* [ACTION ITEM]:
The entries below contain a line with "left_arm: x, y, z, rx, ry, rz" and a line with "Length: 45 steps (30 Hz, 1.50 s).". Quote exactly those two lines and all lines between them.

* [EXCERPTED DATA]:

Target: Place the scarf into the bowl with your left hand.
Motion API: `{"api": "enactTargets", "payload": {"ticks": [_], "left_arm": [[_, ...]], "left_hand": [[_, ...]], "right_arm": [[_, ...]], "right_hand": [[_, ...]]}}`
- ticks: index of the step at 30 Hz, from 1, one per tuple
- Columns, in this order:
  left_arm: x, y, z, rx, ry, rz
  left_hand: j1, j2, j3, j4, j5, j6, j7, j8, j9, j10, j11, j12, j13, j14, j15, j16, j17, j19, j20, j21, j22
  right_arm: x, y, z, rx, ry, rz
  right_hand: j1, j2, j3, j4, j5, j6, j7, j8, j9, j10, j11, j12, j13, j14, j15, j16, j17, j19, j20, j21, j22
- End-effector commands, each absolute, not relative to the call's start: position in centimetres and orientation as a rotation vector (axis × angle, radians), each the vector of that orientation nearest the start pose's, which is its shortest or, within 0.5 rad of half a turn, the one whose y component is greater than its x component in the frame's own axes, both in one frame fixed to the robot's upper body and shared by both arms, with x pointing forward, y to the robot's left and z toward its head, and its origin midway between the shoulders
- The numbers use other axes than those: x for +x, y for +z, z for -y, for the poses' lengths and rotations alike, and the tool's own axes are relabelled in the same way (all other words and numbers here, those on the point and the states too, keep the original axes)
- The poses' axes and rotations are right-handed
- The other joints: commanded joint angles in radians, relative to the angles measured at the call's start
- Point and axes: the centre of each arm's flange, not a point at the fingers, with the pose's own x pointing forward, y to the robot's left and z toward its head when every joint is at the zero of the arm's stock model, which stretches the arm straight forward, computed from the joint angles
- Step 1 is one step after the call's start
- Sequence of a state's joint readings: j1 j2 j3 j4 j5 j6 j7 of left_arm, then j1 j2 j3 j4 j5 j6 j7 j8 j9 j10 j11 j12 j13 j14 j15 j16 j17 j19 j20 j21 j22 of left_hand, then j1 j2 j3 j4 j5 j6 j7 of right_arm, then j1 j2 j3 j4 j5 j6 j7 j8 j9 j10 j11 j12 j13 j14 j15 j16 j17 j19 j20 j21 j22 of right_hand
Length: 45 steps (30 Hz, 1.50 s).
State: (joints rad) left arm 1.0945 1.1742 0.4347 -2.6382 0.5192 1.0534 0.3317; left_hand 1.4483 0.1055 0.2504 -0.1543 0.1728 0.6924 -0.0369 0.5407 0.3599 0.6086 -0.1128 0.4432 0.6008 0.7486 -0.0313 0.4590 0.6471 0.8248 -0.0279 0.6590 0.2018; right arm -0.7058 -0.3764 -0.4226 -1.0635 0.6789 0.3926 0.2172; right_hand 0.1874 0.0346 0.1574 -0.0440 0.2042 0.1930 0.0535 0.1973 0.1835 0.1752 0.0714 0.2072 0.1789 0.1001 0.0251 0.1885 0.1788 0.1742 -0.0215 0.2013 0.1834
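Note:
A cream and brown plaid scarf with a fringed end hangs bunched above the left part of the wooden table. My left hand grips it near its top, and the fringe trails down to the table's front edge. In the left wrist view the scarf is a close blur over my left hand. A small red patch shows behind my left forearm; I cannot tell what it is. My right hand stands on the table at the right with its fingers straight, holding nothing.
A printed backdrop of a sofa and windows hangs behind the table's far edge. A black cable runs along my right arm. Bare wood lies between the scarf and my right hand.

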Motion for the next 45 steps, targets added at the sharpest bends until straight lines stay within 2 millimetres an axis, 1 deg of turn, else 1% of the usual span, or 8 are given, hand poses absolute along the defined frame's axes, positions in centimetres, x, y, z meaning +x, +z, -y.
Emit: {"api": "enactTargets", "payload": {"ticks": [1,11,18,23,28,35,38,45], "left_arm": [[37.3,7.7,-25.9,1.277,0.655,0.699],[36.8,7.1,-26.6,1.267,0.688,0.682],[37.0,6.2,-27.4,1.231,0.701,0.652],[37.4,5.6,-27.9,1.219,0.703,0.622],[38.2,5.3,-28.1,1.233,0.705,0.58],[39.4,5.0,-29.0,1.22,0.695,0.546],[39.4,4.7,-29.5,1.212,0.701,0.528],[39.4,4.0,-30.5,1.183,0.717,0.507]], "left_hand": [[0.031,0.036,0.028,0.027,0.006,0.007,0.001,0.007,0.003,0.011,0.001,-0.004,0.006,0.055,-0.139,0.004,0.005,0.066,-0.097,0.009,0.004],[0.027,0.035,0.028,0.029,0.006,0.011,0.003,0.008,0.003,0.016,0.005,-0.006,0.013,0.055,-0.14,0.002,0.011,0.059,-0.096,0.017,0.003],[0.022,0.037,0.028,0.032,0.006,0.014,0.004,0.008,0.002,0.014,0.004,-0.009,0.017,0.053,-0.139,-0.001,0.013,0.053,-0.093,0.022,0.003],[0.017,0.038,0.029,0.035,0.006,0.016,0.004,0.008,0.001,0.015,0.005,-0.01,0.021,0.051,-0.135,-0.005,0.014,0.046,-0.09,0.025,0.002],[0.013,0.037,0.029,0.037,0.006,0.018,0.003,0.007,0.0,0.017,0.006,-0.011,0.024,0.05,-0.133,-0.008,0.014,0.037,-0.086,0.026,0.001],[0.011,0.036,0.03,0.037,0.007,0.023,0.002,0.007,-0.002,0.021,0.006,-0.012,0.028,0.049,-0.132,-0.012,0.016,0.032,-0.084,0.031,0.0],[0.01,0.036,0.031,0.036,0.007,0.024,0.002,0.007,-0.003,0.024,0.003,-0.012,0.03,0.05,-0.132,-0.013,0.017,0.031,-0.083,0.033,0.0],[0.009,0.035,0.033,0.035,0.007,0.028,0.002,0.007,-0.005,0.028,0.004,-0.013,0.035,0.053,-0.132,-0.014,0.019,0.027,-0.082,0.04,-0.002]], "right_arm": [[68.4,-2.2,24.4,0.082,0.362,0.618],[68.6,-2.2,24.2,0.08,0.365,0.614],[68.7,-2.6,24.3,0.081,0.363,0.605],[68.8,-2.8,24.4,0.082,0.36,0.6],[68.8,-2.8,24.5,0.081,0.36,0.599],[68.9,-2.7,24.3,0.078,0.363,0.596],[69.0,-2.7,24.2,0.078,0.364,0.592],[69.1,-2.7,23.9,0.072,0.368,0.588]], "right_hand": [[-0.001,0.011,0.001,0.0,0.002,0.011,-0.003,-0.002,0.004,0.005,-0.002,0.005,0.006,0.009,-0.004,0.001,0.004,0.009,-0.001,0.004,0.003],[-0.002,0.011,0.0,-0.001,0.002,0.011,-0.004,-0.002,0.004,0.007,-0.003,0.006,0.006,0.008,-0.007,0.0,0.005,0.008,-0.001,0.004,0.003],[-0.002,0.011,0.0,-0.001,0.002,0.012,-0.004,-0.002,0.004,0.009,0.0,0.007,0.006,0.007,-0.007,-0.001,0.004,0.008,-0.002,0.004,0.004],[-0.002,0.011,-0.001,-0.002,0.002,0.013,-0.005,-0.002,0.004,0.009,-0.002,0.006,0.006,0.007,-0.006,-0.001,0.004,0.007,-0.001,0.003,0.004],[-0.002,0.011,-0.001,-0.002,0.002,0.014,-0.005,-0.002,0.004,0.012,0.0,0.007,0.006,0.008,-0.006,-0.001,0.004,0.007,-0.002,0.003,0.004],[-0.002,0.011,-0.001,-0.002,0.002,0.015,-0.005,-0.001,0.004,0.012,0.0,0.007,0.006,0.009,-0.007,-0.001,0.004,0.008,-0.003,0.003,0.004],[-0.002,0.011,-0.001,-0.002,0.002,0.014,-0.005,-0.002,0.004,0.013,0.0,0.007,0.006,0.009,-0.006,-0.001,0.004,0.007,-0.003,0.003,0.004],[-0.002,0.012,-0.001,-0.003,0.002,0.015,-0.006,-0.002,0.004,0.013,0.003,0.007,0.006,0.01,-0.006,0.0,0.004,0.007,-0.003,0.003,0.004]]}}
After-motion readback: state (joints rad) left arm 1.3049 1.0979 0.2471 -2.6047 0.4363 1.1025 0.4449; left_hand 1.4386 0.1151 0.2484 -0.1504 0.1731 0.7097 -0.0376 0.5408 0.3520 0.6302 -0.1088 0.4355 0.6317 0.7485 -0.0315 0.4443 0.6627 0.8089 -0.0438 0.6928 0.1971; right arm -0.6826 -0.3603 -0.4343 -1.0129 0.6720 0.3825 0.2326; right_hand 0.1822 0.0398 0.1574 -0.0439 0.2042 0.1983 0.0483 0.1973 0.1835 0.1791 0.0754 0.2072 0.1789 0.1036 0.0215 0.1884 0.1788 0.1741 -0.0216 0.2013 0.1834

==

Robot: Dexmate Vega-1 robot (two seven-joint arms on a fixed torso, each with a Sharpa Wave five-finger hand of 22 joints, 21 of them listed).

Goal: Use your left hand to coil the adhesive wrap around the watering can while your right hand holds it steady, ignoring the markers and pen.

* [EXERCISE SOLUTION]:
  left_arm: x, y, z, rx, ry, rz
  left_hand: j1, j2, j3, j4, j5, j6, j7, j8, j9, j10, j11, j12, j13, j14, j15, j16, j17, j19, j20, j21, j22
  right_arm: x, y, z, rx, ry, rz
  right_hand: j1, j2, j3, j4, j5, j6, j7, j8, j9, j10, j11, j12, j13, j14, j15, j16, j17, j19, j20, j21, j22
- End-effector commands, each absolute, not relative to the call's start: position in centimetres and orientation as a rotation vector (axis × angle, radians), each the vector of that orientation nearest the start pose's, which is its shortest or, within 0.5 rad of half a turn, the one whose y component is greater than its x component in the frame's own axes, both in one frame fixed to the robot's upper body and shared by both arms, with x pointing forward, y to the robot's left and z toward its head, and its origin midway between the shoulders
- The numbers use other axes than those: x for +x, y for +z, z for -y, for the poses' lengths and rotations alike, and the tool's own axes are relabelled in the same way (all other words and numbers here, those on the point and the states too, keep the original axes)
- The poses' axes and rotations are right-handed
- The other joints: commanded joint angles in radians, relative to the angles measured at the call's start
- Point and axes: the centre of each arm's flange, not a point at the fingers, with the pose's own x pointing forward, y to the robot's left and z toward its head when every joint is at the zero of the arm's stock model, which stretches the arm straight forward, computed from the joint angles
- Step 1 is one step after the call's start
- Sequence of a state's joint readings: j1 j2 j3 j4 j5 j6 j7 of left_arm, then j1 j2 j3 j4 j5 j6 j7 j8 j9 j10 j11 j12 j13 j14 j15 j16 j17 j19 j20 j21 j22 of left_hand, then j1 j2 j3 j4 j5 j6 j7 of right_arm, then j1 j2 j3 j4 j5 j6 j7 j8 j9 j10 j11 j12 j13 j14 j15 j16 j17 j19 j20 j21 j22 of right_hand
Length: 45 steps (30 Hz, 1.50 s).

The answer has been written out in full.